Exploring the microbiological basis of ulcerative colitis as an energy deficiency disease
Earley H1,2., Lennon G1,2., Balfe A1,2., Lavelle A1,2., Coffey JC 3., Winter DC2., O’Connell PR1,2
1. School of Medicine and Medical Science, University College Dublin. 2. Centre for Colorectal Disease, St. Vincent’s University Hospital, Dublin. 3. GEMS, University of Limerick.
The short chain fatty acid (SCFA) butyrate is the primary energy source for the colonic mucosa. Reduced abundance of this SCFA has been reported in the setting of ulcerative colitis (UC) and a lack of butyrate has been proposed as a potential aetiological factor in colonic inflammation. Commensal microbes, such as F. prausnitzii are involved in the production of butyrate. Other commensals are thought to have an inhibitory effect on butyrate, possibly through the production of toxic metabolites. One such metabolite is Hydrogen sulphide (H2S), believed to inhibit buyrate oxidation.
This study aimed to determine the relative abundance of butyrogenic F. pruasnitzii and microbes with the ability to produce H2S (Desulfobacter, Desulfobulbus and Bilophila wadsworthia) within the MGL of the colitic colon.
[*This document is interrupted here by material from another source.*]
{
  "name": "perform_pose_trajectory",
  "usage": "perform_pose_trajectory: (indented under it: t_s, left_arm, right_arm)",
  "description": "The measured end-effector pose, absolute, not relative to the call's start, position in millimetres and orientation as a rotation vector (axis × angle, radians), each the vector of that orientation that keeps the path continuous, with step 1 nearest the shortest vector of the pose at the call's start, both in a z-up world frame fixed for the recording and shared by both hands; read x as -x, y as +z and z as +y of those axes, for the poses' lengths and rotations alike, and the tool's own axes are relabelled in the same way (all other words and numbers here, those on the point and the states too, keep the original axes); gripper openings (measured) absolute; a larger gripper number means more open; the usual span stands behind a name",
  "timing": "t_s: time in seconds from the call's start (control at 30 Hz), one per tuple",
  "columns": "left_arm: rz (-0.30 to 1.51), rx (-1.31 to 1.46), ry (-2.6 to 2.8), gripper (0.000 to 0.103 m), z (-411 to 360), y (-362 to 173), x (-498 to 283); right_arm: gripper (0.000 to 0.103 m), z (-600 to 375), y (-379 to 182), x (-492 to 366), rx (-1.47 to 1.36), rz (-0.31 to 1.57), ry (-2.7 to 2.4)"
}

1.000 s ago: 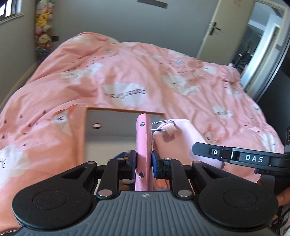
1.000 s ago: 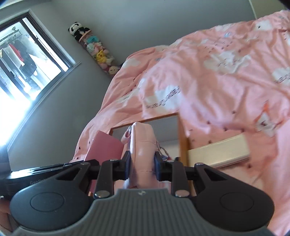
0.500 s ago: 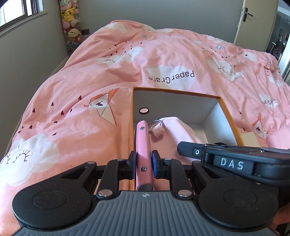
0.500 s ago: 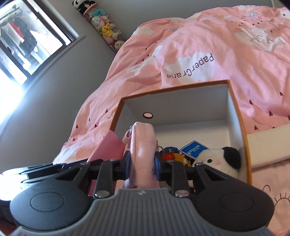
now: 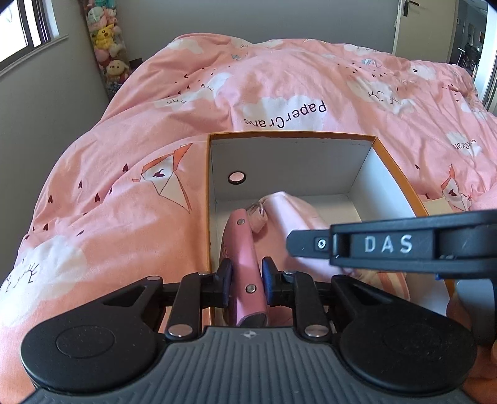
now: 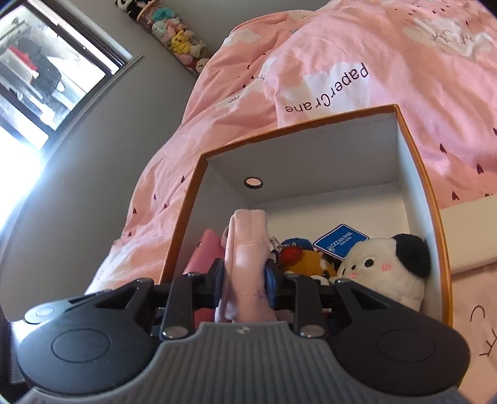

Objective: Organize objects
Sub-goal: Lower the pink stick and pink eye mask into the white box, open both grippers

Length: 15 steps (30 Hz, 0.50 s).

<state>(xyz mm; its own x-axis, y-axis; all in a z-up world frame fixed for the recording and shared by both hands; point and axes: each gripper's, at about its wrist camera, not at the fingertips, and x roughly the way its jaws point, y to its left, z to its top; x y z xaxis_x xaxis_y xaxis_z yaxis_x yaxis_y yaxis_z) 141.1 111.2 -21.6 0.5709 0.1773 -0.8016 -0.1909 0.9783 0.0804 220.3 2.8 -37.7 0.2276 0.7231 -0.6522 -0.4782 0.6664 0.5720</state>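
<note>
An open orange-rimmed white box [image 5: 292, 135] [image 6: 413, 146] lies on the pink bed. My left gripper [image 5: 247, 279] is shut on a stiff pink flat item [image 5: 245, 248] held edge-up at the box's left wall. My right gripper [image 6: 243, 279] is shut on a soft pale-pink pouch [image 6: 248, 245] with a metal ring, inside the box. The right gripper's black body [image 5: 388, 245] crosses the left wrist view. In the box lie a panda plush [image 6: 382, 270], a blue card [image 6: 340, 242] and an orange toy [image 6: 306, 261].
A pink duvet [image 5: 279, 87] covers the bed around the box. A white box lid [image 6: 469, 230] lies to the box's right. A tube of plush toys [image 5: 107, 40] stands in the far-left corner by a window [image 6: 37, 77]. A door [image 5: 413, 21] is at the far right.
Both grippers have tilted down and moved forward over the box with their pink items. The box's inside and its toys have come into view.
</note>
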Motion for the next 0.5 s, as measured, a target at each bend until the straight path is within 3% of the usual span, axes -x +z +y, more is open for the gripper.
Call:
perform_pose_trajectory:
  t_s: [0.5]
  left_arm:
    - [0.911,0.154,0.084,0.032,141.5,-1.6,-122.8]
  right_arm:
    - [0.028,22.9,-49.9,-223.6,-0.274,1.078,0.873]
Paired mucosal brushings and biopsies were obtained from a cohort of 20 patients with active colitis and healthy controls and 14 patients with quiescent colitis. RT-PCR specific for F. prausnitzii, Desulfobacter, Desulfobulbus and B. wadsworthia was used to determine the abundance of each bacterial target in the MGL.
F. pruasnitzii was significantly more abundant in health compared to quiescent and active UC. The H2S-producing B. wadsworthia species was reduced in UC. No difference in the abundance of Desulfobulbus and Desulfobacter was observed between cohorts.
These data suggest that the reported deficiency of colonic butyrate in the setting of UC may be due to a primary deficiency, related to reduced microbial butyrate production, rather than inhibition of butyrate oxidation by microbial by-products.